»»
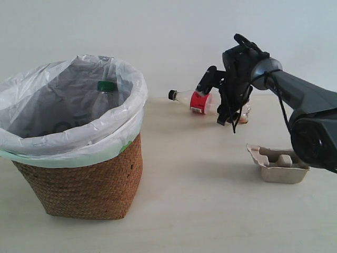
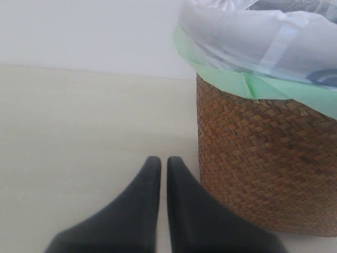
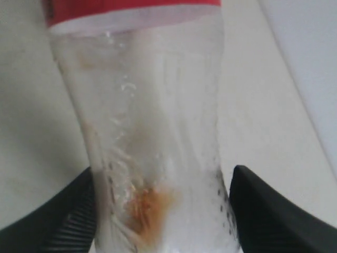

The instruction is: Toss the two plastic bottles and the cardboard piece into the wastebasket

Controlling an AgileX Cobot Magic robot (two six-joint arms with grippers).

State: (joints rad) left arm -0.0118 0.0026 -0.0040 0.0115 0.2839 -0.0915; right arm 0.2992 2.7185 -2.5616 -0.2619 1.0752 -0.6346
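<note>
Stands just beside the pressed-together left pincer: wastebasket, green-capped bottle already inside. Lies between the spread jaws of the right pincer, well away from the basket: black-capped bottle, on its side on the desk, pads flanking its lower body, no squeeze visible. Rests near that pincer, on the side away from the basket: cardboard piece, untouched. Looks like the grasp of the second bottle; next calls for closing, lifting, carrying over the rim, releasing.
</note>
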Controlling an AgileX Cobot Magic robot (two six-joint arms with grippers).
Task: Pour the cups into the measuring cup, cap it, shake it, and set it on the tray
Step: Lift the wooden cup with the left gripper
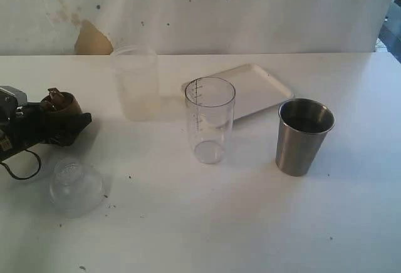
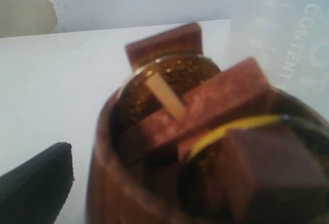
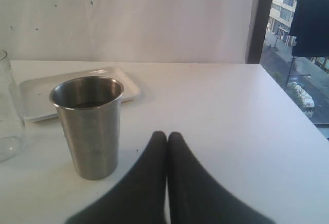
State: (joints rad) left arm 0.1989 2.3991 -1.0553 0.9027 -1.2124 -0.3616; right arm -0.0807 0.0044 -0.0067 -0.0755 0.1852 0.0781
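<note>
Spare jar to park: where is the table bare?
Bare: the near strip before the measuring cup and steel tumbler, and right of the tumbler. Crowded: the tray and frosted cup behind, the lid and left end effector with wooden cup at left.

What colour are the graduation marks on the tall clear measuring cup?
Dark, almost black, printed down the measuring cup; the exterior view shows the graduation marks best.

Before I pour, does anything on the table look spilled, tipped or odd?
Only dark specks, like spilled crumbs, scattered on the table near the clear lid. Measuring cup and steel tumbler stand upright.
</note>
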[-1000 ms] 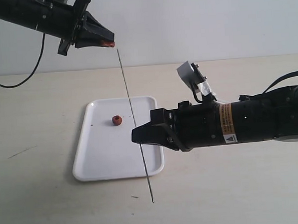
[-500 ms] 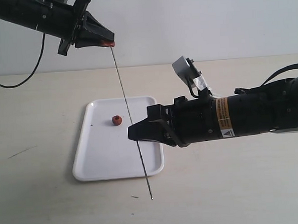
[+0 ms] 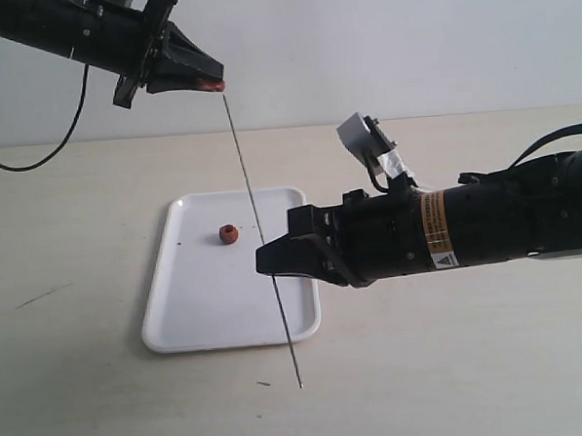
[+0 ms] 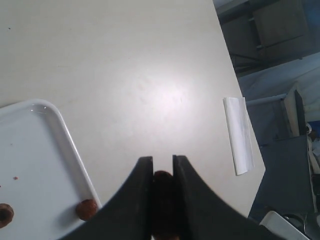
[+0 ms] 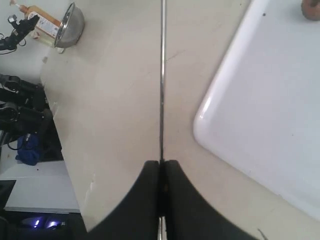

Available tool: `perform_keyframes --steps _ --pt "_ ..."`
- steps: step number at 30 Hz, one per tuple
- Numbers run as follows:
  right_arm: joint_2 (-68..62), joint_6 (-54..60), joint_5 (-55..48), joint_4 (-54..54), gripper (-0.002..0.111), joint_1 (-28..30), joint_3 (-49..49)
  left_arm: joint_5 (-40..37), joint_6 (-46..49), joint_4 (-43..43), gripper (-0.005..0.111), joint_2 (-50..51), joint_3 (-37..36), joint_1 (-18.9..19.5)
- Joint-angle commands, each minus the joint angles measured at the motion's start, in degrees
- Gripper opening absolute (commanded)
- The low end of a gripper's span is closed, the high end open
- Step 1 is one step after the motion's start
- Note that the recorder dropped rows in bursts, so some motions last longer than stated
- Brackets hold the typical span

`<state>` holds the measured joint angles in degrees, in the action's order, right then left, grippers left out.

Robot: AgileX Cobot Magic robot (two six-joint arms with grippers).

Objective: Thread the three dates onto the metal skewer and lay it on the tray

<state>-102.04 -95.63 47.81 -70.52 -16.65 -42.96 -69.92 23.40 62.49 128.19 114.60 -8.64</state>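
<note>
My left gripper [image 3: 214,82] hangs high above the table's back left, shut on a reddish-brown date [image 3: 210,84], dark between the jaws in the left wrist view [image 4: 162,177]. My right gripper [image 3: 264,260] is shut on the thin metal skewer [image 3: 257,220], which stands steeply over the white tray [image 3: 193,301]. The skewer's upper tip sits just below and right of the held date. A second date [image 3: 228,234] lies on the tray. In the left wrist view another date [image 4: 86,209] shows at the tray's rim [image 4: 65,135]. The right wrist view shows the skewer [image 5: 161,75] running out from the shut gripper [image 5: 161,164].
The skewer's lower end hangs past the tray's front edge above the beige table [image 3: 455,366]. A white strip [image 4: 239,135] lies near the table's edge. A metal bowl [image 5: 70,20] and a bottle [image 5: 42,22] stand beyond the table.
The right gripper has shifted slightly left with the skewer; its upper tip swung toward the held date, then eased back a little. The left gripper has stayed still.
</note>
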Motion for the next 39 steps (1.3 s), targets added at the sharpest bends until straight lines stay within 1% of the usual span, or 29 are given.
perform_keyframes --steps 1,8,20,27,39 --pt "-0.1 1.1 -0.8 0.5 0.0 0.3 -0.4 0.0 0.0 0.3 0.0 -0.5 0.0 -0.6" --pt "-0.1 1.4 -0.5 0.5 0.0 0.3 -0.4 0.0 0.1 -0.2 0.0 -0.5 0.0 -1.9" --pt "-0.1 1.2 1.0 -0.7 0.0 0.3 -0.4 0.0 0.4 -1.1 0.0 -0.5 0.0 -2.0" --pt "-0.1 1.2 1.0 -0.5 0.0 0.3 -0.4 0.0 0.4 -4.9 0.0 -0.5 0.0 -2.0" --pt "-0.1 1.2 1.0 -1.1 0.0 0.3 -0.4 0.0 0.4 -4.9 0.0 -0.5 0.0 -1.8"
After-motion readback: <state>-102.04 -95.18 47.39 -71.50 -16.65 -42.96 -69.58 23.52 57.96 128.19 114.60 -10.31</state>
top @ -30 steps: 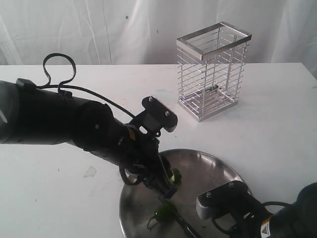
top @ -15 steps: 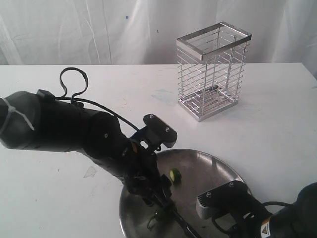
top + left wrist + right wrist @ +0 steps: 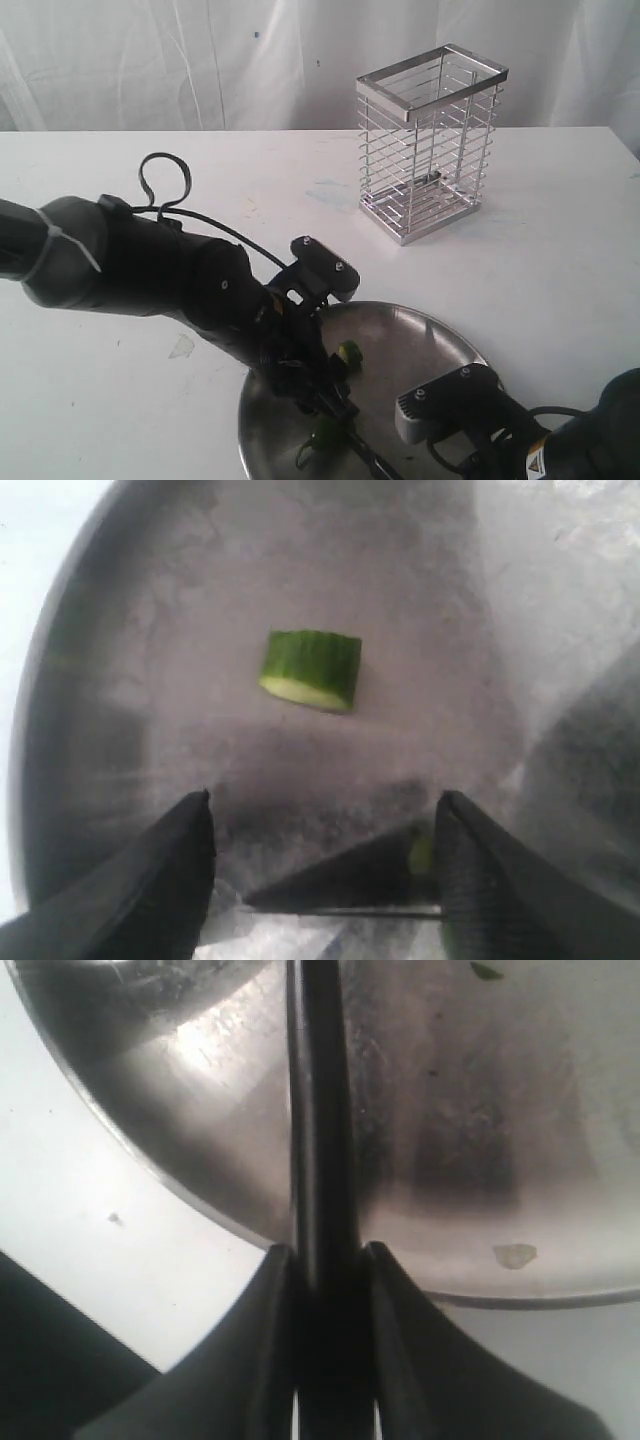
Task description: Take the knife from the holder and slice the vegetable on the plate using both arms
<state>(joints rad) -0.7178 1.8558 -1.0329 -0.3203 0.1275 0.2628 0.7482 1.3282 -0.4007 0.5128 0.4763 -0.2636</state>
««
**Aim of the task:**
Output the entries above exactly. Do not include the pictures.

**Result:**
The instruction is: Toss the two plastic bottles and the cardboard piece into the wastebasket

Controlling an AgileX Cobot Magic robot (two six-joint arms with grippers).

State: (joints rad) left arm -0.0118 0.0026 -0.0040 0.0115 0.2839 -0.0915; right arm 0.2992 2.7185 -2.5616 -0.2619 1.0752 -0.6346
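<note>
Stands just beside the pressed-together left pincer: wastebasket, green-capped bottle already inside. Lies between the spread jaws of the right pincer, well away from the basket: black-capped bottle, on its side on the desk, pads flanking its lower body, no squeeze visible. Rests near that pincer, on the side away from the basket: cardboard piece, untouched. Looks like the grasp of the second bottle; next calls for closing, lifting, carrying over the rim, releasing.
</note>
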Controlling an AgileX Cobot Magic robot (two six-joint arms with grippers).
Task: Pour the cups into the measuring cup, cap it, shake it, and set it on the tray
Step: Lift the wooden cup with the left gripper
State: (joints rad) left arm 0.1989 2.3991 -1.0553 0.9027 -1.2124 -0.3616; right arm -0.0807 0.0044 -0.0067 -0.0755 0.1852 0.0781
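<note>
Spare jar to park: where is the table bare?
Bare: the near strip before the measuring cup and steel tumbler, and right of the tumbler. Crowded: the tray and frosted cup behind, the lid and left end effector with wooden cup at left.

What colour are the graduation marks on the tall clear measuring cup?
Dark, almost black, printed down the measuring cup; the exterior view shows the graduation marks best.

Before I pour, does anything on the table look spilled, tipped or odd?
Only dark specks, like spilled crumbs, scattered on the table near the clear lid. Measuring cup and steel tumbler stand upright.
</note>
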[-1000 ms] 
[-500 ms] 
[+0 ms] 
[+0 ms] 
[+0 ms] 

Available tool: `perform_keyframes --steps _ --pt "_ ..."`
- steps: step number at 30 Hz, one per tuple
- Numbers run as follows:
  right_arm: joint_2 (-68..62), joint_6 (-54..60), joint_5 (-55..48), joint_4 (-54..54), gripper (-0.002..0.111), joint_1 (-28..30), joint_3 (-49..49)
  left_arm: joint_5 (-40..37), joint_6 (-46..49), joint_4 (-43..43), gripper (-0.005..0.111), joint_2 (-50..51), joint_3 (-37..36), joint_1 (-18.9..19.5)
- Joint-angle commands, each minus the joint angles measured at the motion's start, in degrees
- Gripper opening absolute (commanded)
- The low end of a gripper's span is closed, the high end open
- Step 1 is one step after the motion's start
- Note that the recorder dropped rows in bursts, so some motions last longer than stated
- Brackets hold the typical span

`<state>` holds the measured joint angles in degrees, in the action's order, right then left, grippers left out.

Robot: AgileX Cobot Magic robot (two six-joint arms with grippers).

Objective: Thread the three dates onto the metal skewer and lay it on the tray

<state>-102.04 -95.63 47.81 -70.52 -16.65 -42.96 -69.92 23.40 62.49 128.19 114.60 -8.64</state>
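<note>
My left gripper [image 3: 214,82] hangs high above the table's back left, shut on a reddish-brown date [image 3: 210,84], dark between the jaws in the left wrist view [image 4: 162,177]. My right gripper [image 3: 264,260] is shut on the thin metal skewer [image 3: 257,220], which stands steeply over the white tray [image 3: 193,301]. The skewer's upper tip sits just below and right of the held date. A second date [image 3: 228,234] lies on the tray. In the left wrist view another date [image 4: 86,209] shows at the tray's rim [image 4: 65,135]. The right wrist view shows the skewer [image 5: 161,75] running out from the shut gripper [image 5: 161,164].
The skewer's lower end hangs past the tray's front edge above the beige table [image 3: 455,366]. A white strip [image 4: 239,135] lies near the table's edge. A metal bowl [image 5: 70,20] and a bottle [image 5: 42,22] stand beyond the table.
The right gripper has shifted slightly left with the skewer; its upper tip swung toward the held date, then eased back a little. The left gripper has stayed still.
</note>
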Motion for the next 39 steps (1.3 s), targets added at the sharpest bends until straight lines stay within 1% of the usual span, or 29 are given.
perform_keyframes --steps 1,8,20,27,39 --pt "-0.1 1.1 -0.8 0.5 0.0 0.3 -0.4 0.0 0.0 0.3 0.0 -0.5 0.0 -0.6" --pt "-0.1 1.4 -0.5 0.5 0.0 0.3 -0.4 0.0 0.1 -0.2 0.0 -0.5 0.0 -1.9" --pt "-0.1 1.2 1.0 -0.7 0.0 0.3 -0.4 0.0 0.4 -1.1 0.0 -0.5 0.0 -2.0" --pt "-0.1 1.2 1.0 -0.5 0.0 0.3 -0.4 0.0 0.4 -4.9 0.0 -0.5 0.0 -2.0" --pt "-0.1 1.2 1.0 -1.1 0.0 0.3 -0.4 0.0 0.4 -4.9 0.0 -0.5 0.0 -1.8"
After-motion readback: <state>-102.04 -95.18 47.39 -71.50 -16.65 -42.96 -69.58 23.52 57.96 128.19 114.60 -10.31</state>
top @ -30 steps: 
top @ -15 steps: 
top + left wrist + right wrist @ +0 steps: 
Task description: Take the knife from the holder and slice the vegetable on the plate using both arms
<state>(joints rad) -0.7178 1.8558 -1.0329 -0.3203 0.1275 0.2628 0.7482 1.3282 -0.4007 0.5128 0.4763 -0.2636</state>

This exercise requires no further output.